Go to the line with "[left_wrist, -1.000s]" in the entries below and write out every line from there through the line with "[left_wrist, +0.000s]", exactly and without pictures.

╭─ TASK DATA

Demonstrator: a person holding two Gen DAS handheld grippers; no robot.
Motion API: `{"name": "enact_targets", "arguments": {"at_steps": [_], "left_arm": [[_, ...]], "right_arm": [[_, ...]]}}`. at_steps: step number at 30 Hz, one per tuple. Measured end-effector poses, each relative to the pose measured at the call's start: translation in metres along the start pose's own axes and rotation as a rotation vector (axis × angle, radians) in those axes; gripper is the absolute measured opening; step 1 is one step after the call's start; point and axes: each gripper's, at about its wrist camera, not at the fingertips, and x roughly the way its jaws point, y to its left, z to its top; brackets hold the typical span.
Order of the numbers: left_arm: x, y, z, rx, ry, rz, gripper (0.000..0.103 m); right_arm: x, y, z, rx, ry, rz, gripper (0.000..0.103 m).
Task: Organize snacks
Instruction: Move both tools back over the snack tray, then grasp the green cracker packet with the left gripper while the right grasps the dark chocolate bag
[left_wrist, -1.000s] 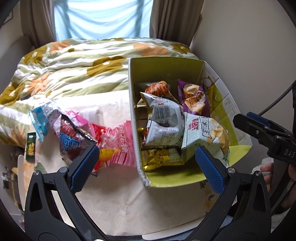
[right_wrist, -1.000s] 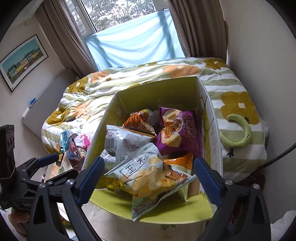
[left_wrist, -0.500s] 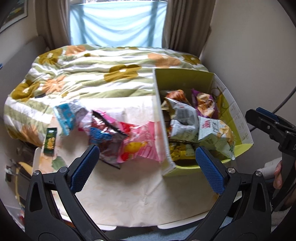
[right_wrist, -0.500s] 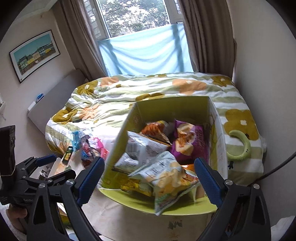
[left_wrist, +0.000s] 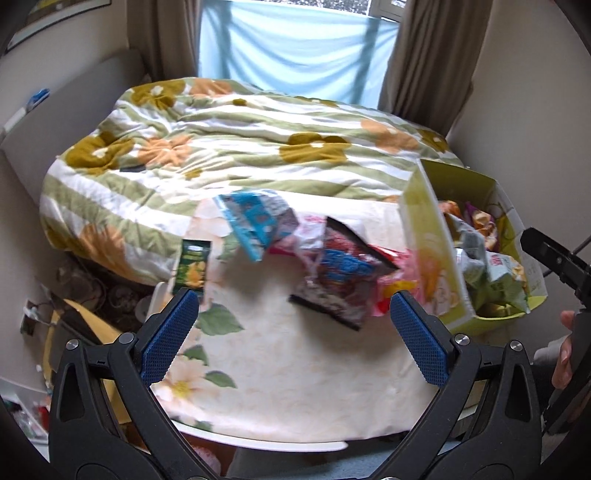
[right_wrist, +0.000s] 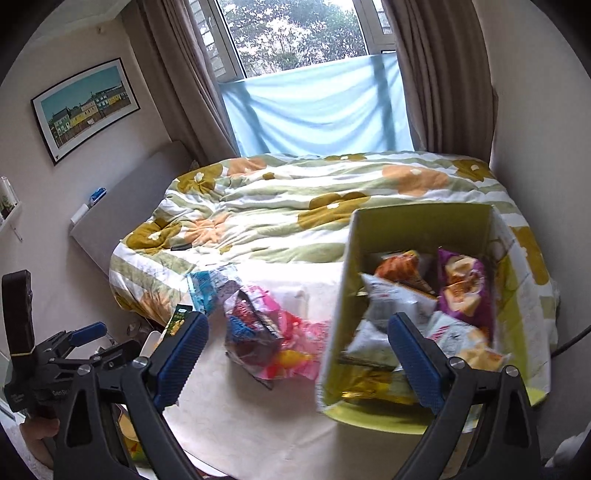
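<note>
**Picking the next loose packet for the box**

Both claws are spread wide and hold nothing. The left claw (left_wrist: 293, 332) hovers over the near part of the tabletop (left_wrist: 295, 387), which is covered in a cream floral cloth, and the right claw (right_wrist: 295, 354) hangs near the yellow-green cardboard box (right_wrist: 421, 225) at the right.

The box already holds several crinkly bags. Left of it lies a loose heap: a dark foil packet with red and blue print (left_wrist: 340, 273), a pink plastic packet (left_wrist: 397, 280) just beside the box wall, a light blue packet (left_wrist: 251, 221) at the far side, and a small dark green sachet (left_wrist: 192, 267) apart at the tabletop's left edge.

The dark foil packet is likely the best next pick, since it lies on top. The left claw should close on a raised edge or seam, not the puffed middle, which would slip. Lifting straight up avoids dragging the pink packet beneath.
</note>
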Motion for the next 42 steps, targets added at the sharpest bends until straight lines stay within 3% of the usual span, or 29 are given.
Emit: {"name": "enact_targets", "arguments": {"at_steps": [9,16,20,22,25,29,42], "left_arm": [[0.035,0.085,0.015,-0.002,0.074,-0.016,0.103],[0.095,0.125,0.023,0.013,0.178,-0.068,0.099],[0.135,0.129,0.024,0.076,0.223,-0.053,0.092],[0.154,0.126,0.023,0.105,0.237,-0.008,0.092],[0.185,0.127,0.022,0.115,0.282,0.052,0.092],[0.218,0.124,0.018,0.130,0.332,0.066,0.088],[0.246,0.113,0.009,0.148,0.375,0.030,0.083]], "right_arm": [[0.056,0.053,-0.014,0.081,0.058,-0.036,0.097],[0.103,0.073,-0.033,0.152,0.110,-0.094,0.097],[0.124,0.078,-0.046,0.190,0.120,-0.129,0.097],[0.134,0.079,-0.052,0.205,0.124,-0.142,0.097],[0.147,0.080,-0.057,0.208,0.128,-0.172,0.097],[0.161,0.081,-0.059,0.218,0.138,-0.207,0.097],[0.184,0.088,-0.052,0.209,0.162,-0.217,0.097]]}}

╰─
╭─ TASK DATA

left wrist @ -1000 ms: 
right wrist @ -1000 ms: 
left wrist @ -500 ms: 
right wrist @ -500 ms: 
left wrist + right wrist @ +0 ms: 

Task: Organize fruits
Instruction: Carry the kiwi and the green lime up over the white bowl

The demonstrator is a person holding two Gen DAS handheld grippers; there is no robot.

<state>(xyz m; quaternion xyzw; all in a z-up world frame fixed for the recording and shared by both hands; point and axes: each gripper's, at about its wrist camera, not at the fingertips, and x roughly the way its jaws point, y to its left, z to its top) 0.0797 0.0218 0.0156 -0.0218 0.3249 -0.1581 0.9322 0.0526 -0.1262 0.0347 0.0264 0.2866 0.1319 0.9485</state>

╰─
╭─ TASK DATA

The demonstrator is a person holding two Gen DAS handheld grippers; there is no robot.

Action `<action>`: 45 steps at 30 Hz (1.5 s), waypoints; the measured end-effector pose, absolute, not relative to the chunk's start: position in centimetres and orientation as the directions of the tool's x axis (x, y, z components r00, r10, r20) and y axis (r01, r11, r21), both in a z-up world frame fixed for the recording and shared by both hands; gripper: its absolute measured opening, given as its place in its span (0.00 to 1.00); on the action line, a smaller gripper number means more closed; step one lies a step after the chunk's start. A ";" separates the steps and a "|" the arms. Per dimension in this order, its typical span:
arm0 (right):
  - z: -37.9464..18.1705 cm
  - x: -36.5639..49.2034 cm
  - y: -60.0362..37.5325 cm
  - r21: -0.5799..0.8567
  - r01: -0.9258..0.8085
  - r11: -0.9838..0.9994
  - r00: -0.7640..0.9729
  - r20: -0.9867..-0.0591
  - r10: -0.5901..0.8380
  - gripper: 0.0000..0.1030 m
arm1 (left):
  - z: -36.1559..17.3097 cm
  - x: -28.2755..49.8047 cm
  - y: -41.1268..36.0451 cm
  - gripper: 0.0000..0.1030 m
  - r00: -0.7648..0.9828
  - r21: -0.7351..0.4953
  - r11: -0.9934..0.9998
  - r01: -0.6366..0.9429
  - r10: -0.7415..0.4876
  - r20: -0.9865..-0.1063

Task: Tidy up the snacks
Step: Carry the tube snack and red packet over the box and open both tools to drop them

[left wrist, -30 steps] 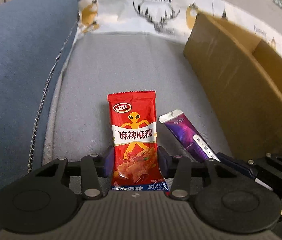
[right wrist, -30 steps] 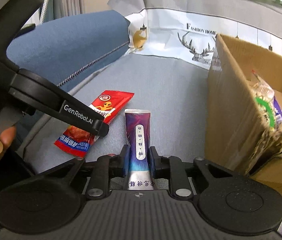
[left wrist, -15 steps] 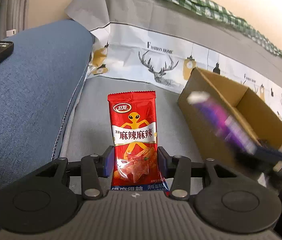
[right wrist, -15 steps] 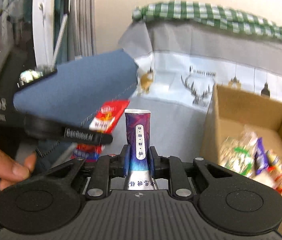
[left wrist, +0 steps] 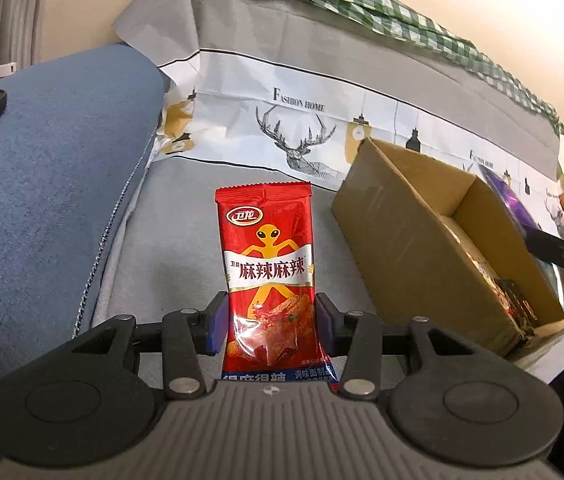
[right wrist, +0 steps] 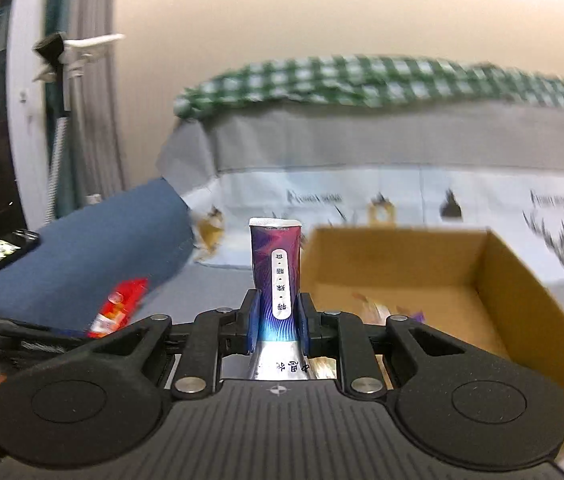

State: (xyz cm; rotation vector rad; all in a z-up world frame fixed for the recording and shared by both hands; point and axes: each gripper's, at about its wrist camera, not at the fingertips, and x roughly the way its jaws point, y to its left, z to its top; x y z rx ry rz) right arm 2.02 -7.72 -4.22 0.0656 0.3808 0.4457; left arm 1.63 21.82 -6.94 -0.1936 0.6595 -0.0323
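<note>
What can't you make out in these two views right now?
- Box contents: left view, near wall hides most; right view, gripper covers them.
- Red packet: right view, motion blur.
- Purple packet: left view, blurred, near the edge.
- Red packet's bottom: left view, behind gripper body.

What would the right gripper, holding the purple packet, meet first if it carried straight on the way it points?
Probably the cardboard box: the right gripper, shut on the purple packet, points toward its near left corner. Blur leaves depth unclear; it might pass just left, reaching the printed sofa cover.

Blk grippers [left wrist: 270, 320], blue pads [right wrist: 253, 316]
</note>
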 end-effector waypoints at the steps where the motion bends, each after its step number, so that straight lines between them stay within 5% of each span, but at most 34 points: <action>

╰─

*WRITTEN RESPONSE:*
[left_wrist, -1.000s] 
[right_wrist, -1.000s] 
[left_wrist, -0.500s] 
[right_wrist, -0.500s] 
[left_wrist, +0.000s] 

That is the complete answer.